これだと、子どもは大人を非常に威圧的に感じます。

おまけに、人間の顔は下から見上げると鼻の穴が大きく見えたりして、ちょっとこわい感じになるそうです。

ですから、大人が立ったまま子どもを大きな声で叱るなどという状況だと、もう子どもの中にはもう恐怖心しか残りません。
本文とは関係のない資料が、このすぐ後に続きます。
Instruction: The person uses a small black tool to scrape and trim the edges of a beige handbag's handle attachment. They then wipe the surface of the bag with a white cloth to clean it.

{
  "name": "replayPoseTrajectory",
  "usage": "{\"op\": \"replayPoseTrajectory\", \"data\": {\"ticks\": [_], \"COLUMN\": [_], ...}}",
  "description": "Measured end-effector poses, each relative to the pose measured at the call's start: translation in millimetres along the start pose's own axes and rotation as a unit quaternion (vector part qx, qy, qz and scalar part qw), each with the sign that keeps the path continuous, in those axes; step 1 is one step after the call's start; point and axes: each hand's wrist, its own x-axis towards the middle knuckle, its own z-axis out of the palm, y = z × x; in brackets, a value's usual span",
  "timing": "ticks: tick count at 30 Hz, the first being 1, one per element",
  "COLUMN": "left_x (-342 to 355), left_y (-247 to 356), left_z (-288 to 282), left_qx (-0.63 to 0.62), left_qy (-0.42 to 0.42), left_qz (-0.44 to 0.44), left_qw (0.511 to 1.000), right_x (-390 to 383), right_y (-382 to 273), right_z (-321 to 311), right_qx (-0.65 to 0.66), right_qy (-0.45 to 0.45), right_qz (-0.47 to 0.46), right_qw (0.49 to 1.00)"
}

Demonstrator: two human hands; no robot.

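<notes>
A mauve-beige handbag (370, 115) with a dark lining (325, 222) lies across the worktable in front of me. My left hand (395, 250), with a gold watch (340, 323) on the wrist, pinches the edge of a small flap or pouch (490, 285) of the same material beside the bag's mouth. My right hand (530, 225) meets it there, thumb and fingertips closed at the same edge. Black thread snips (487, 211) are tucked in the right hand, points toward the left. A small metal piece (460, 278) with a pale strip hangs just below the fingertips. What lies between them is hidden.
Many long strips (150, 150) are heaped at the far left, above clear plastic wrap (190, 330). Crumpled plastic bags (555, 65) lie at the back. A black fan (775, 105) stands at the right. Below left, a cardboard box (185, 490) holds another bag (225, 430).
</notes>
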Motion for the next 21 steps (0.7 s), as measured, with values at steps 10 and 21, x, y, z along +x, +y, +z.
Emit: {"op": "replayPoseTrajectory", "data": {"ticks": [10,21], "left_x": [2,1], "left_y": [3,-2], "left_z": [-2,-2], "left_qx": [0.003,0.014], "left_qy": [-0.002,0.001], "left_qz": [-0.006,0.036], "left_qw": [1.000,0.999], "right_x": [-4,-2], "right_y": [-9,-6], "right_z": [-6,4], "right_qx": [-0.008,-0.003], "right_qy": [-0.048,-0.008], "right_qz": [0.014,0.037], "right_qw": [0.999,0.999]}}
大人が感情的に叱るほど、子どもは心理的なバリアを張る

つまり、子どもの心の中は「こわい」という気持ちでいっぱいなのです。
すると、子どもは自分を守るために、心理的なバリアを張るようになります。
外からの攻撃をシャットアウトして自分を守ろうとするのです。

大人が感情的に叱れば叱るほどバリアは強くなり、中身が届かなくなります。
意味のある言葉としてではなく、大きな音としてしか認識できなくなるのです。

「何度言ったらわかるの!○¥△@□*#$○¥△@□*#$○¥△@□*#$……」という感じです。

目の高さを合わせて穏やかに言って聞かせよう

ですから、普段から子どもと話をするときは、大人が座って目の高さを合わせるように心がけましょう。

しつけ的なことで子どもに話をするときも、目の高さを合わせましょう。
そして、静かで穏やかな話し方で、子どもの心に届くように言って聞かせることが大事です。

「これこれこうだから、これはよくないよ。これからは○○しようね。」という感じです。
これなら、子どもも安心できるので心を開いて聞いてくれます。
それではじめて、大人が伝えたいことも伝わるというものです。